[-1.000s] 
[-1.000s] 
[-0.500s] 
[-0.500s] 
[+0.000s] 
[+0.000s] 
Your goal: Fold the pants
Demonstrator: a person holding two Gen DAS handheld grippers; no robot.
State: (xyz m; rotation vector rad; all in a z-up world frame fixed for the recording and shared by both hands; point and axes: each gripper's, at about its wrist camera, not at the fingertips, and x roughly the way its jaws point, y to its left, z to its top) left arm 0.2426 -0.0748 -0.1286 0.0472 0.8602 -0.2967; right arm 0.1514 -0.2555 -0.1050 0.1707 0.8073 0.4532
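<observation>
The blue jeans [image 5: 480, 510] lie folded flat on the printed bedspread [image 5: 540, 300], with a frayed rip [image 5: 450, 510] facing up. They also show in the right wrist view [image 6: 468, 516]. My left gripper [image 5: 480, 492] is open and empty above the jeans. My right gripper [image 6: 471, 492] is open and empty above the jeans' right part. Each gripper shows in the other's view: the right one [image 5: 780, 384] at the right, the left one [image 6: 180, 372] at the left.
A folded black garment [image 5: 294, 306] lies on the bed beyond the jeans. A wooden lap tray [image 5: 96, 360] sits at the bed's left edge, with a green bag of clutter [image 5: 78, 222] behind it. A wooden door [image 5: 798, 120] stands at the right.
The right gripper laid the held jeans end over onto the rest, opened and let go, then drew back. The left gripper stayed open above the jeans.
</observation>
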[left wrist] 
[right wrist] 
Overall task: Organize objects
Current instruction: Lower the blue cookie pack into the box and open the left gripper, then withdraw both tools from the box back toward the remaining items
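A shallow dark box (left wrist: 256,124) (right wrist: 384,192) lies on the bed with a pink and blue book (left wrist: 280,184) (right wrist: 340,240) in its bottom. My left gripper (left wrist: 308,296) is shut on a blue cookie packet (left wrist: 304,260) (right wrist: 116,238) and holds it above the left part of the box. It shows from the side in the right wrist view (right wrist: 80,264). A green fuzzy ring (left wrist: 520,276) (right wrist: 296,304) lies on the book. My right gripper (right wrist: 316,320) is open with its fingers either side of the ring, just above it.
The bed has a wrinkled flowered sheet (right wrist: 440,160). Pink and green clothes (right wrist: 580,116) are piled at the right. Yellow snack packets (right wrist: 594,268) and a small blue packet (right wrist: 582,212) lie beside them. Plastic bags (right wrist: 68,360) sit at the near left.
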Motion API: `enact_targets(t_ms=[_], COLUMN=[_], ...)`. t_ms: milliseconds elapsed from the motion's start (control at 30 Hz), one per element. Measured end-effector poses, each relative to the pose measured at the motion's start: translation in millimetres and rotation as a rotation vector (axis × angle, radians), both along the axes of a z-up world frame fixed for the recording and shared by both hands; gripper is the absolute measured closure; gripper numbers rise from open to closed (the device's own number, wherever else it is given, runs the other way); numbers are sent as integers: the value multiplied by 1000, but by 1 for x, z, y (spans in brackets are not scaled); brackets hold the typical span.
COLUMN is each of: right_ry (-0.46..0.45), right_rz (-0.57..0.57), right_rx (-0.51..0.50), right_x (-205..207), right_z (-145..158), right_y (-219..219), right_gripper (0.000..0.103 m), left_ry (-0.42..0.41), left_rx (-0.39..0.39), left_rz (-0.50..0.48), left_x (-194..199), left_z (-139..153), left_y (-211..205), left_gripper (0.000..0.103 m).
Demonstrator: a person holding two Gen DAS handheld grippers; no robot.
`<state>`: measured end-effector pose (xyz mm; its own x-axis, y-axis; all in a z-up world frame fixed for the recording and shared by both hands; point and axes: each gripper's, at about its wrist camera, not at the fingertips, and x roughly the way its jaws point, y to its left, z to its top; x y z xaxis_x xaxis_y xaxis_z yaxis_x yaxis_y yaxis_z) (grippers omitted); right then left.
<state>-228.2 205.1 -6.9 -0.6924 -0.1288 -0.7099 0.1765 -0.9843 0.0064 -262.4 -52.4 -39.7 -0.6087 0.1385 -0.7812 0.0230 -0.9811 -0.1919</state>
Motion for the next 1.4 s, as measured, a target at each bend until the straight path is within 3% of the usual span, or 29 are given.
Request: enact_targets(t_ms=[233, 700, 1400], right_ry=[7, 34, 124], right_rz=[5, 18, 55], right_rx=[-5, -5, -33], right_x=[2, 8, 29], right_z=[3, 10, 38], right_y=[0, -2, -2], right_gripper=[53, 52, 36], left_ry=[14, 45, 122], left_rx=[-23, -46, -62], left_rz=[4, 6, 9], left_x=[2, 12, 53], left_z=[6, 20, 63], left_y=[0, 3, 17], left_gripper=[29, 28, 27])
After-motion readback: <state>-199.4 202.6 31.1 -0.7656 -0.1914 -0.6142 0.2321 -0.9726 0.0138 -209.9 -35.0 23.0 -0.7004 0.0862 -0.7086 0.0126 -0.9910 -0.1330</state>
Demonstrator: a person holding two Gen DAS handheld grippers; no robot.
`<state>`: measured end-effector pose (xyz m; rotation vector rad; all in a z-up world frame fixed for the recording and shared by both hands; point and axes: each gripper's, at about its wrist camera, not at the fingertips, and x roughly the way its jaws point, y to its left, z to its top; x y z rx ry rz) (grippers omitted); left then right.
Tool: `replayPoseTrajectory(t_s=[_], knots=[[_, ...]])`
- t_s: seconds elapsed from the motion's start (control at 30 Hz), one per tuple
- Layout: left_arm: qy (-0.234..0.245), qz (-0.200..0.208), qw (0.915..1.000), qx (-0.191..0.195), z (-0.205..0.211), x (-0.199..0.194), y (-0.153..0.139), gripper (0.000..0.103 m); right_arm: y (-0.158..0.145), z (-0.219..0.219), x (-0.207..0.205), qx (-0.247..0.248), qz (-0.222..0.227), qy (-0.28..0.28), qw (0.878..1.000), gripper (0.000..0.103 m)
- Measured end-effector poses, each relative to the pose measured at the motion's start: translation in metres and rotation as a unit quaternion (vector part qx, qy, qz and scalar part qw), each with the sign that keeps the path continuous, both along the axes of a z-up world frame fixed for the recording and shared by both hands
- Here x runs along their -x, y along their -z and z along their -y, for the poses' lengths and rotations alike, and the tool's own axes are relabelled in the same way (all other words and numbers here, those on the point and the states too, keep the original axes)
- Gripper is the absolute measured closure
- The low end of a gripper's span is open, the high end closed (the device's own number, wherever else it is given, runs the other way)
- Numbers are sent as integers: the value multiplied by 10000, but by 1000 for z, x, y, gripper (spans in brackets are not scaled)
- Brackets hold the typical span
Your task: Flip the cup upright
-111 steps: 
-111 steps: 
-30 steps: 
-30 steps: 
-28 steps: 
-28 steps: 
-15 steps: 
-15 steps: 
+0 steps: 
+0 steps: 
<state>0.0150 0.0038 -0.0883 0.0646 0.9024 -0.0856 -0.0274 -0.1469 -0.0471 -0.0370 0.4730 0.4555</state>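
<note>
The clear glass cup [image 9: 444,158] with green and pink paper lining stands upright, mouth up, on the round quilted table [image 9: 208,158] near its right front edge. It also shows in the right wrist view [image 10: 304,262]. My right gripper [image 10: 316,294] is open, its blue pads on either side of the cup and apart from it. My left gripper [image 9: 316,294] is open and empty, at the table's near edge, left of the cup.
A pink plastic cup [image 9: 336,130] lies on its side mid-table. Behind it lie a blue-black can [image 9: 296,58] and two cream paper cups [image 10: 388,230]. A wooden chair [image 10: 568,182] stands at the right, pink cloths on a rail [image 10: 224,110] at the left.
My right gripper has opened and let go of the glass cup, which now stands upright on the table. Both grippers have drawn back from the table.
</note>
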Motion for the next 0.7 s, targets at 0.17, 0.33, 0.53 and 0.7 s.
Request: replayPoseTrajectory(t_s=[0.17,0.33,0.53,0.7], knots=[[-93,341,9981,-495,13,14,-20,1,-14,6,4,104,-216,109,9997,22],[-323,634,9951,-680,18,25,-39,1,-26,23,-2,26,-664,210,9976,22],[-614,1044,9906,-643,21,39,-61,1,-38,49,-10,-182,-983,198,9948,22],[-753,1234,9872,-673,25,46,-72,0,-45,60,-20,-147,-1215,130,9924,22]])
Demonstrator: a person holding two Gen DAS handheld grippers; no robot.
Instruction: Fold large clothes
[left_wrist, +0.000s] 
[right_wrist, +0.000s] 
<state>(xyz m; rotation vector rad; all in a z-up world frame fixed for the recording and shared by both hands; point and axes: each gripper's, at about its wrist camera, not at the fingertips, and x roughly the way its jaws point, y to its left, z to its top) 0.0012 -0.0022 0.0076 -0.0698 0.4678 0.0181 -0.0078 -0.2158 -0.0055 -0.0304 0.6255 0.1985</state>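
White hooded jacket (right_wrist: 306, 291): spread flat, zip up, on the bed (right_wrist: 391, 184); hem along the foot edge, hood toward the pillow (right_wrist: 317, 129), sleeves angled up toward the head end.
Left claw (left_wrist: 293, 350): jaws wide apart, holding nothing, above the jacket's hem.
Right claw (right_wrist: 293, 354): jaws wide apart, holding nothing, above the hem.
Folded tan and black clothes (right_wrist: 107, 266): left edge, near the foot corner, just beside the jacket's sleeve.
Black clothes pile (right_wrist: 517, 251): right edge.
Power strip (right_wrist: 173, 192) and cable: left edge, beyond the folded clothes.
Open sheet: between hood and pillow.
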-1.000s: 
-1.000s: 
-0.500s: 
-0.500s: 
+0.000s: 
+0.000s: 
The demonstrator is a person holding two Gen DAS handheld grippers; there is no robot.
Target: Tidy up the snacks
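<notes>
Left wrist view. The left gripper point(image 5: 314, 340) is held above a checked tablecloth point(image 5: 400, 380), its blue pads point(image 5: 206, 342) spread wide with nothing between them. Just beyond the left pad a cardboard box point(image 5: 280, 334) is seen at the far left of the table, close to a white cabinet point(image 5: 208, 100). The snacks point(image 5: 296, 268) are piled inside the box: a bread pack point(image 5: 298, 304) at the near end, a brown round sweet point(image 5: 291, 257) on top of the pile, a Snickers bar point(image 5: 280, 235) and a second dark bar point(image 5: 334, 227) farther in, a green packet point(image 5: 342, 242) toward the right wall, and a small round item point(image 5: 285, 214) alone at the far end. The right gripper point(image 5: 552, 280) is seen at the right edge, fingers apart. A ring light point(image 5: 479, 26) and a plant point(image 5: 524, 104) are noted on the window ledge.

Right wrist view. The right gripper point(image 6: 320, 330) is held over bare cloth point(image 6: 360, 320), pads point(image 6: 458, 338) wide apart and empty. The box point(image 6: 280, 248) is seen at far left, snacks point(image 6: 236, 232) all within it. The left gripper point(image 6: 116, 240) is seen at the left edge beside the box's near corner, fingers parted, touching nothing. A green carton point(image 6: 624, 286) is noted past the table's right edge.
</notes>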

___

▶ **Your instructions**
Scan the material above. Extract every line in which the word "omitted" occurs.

▶ **Solution below**
`<state>`: measured end-effector pose (xyz mm; its own x-axis, y-axis; all in a z-up world frame fixed for the recording and shared by both hands; point and axes: each gripper's, at about its wrist camera, not at the fingertips, and x roughly the way its jaws point, y to its left, z to its top; x y z xaxis_x xaxis_y xaxis_z yaxis_x yaxis_y yaxis_z) (grippers omitted); right then left.
`<state>`: measured end-effector pose (xyz m; rotation vector rad; all in a z-up world frame fixed for the recording and shared by both hands; point and axes: each gripper's, at about its wrist camera, not at the fingertips, and x roughly the way its jaws point, y to its left, z to its top; x y z rx ry rz) (grippers omitted); left then right.

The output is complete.